## PROBLEM
Lines with "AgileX": how many are there in the listing below? Reply with the number only.

## PROVIDED ENTRIES
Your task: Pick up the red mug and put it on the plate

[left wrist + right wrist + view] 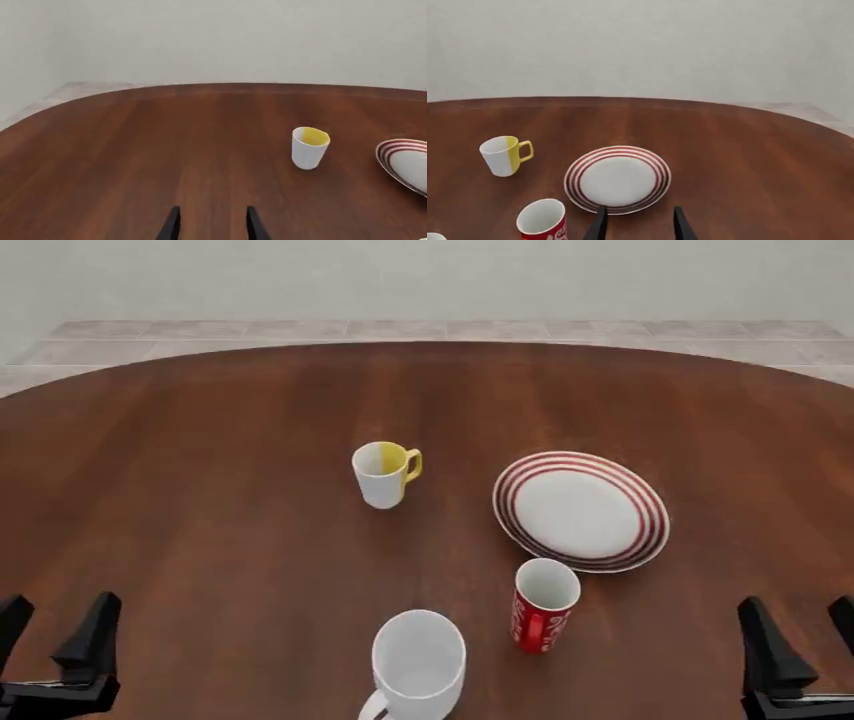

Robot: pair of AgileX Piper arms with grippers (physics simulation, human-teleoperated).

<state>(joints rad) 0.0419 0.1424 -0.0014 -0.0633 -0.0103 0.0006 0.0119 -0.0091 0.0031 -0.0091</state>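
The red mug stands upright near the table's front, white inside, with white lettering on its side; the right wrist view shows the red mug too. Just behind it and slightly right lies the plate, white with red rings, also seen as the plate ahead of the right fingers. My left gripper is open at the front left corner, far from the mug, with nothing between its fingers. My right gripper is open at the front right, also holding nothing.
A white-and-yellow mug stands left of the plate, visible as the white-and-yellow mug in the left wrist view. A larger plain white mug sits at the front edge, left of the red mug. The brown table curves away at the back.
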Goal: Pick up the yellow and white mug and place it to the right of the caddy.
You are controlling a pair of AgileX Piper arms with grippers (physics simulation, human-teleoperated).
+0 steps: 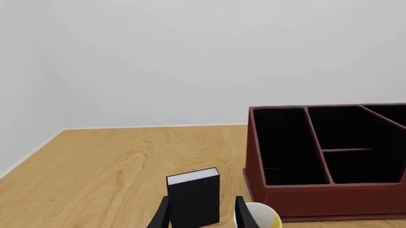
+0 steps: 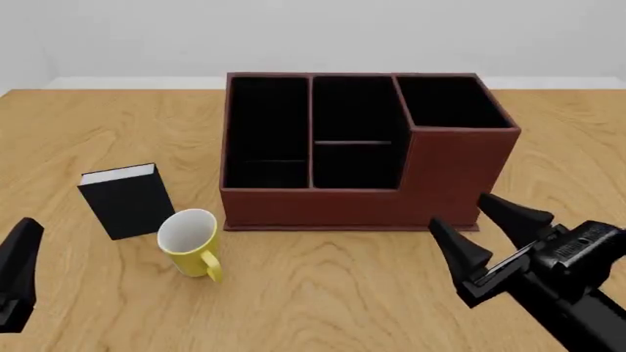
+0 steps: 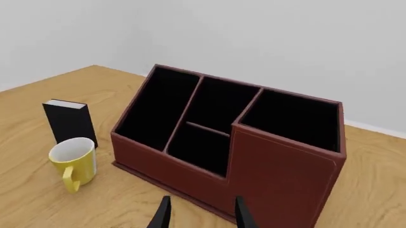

## OUTPUT FOR THIS TASK
2